## [Task directions]
Repeat the data exactly, leaving out any image.

## [Dataset content]

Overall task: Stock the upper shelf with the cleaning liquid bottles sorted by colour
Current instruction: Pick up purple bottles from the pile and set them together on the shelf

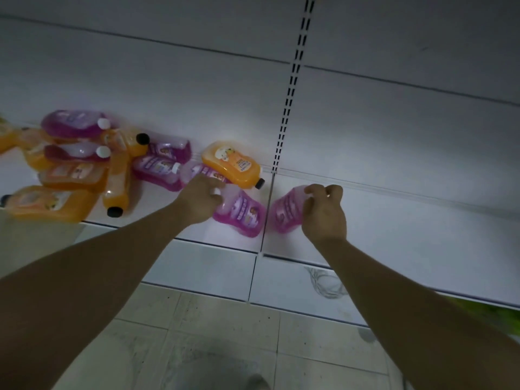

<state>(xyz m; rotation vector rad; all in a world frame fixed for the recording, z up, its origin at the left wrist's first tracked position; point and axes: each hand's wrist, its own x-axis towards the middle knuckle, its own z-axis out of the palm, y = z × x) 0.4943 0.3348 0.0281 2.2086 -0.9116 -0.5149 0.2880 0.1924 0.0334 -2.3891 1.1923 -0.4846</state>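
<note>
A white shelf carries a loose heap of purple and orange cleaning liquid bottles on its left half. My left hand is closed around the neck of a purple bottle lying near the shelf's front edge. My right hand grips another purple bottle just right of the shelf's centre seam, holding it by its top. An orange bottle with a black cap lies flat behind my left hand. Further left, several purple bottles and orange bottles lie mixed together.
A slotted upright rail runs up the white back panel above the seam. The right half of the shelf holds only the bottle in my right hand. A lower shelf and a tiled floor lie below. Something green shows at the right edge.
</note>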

## [Expected answer]
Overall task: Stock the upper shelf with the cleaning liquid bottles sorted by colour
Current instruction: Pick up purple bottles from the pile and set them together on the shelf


<state>(xyz m; rotation vector rad; all in a world frame fixed for the recording, z up, its origin at the left wrist's first tracked position; point and axes: each hand's wrist, its own x-axis towards the middle knuckle, its own z-axis out of the palm, y = z × x) 0.4943 0.3348 0.0281 2.2086 -0.9116 -0.5149 0.2880 0.1924 0.0334 -2.3891 1.1923 -0.4846</state>
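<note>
A white shelf carries a loose heap of purple and orange cleaning liquid bottles on its left half. My left hand is closed around the neck of a purple bottle lying near the shelf's front edge. My right hand grips another purple bottle just right of the shelf's centre seam, holding it by its top. An orange bottle with a black cap lies flat behind my left hand. Further left, several purple bottles and orange bottles lie mixed together.
A slotted upright rail runs up the white back panel above the seam. The right half of the shelf holds only the bottle in my right hand. A lower shelf and a tiled floor lie below. Something green shows at the right edge.
</note>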

This output is now finished.